Fisher is the only trainer in steeplechase history to surpass $1 million in purse earnings in a year, something he has accomplished five times. He trained two-time Eclipse Award winner and Hall of Fame member Good Night Shirt, one of only three horses to earn $1 million in steeplechase racing (along with Hall of Famers Lonesome Glory and McDynamo). Good Night Shirt won a total of 10 graded stakes, including eight Grade 1 events, and twice set the single-season NSA earnings record. Fisher also trained Eclipse Award winners Scorpiancer (2017) and Moscato (2020). 

According to Equibase, Fisher won 57 races as a jockey with earnings of $953,243, including $394,189 as Saluter’s pilot. 

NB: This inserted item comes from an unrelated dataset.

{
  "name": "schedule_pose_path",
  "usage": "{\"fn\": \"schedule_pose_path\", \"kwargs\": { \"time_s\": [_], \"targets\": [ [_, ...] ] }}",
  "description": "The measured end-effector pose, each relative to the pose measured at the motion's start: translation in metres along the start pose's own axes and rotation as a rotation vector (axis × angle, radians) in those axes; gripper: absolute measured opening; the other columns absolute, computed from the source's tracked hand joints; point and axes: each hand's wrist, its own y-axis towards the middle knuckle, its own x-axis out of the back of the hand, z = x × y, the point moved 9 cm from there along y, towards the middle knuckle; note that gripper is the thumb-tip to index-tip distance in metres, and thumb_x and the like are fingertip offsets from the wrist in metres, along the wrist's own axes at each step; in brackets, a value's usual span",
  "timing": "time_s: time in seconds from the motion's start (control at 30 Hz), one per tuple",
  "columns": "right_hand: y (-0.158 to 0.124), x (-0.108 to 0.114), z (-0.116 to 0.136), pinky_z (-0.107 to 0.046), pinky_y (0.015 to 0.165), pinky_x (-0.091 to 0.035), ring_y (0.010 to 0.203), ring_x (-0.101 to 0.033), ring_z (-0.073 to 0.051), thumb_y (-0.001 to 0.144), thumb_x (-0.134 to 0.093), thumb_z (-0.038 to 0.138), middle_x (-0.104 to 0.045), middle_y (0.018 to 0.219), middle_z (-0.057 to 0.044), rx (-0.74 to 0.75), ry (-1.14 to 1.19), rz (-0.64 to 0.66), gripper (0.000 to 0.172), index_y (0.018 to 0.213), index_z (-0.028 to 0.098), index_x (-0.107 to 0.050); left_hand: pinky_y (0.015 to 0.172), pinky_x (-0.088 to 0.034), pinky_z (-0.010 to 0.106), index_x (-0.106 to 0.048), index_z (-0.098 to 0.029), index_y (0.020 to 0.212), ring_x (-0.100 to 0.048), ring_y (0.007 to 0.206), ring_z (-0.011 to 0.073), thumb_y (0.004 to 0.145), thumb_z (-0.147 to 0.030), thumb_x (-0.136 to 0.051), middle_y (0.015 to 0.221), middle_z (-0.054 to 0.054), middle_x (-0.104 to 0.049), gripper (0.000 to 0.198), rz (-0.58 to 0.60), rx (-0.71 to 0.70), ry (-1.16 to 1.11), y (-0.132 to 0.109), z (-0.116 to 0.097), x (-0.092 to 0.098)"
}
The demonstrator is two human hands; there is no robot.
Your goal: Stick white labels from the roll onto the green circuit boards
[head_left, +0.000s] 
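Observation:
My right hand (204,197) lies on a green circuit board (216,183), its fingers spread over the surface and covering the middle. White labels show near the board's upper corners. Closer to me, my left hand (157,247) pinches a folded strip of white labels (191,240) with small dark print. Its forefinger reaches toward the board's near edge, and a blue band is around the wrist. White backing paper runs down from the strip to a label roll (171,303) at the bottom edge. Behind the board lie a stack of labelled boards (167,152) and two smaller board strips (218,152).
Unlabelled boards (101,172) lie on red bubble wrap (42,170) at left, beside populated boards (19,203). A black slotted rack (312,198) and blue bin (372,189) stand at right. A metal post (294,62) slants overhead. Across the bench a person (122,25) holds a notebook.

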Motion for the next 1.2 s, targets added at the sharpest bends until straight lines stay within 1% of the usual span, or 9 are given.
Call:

“I’ve always loved being around horses. It’s been my life,” Fisher said. “I was terrible in school and didn’t want to be there. I loved riding and I love training. I learned a lot from my father (trainer John Fisher) and from guys like (Hall of Fame trainers) Mikey Smithwick and Tommy Voss. They were examples to me of the work it takes to be successful and also how they built a good team. You can’t do it alone. 

“I’ve had some wonderful and patient owners and great talent in the barn. To have horses like Good Night Shirt, Scorpiancer, Moscato, and Snap Decision has been incredible beyond words. I’m pretty darn lucky.”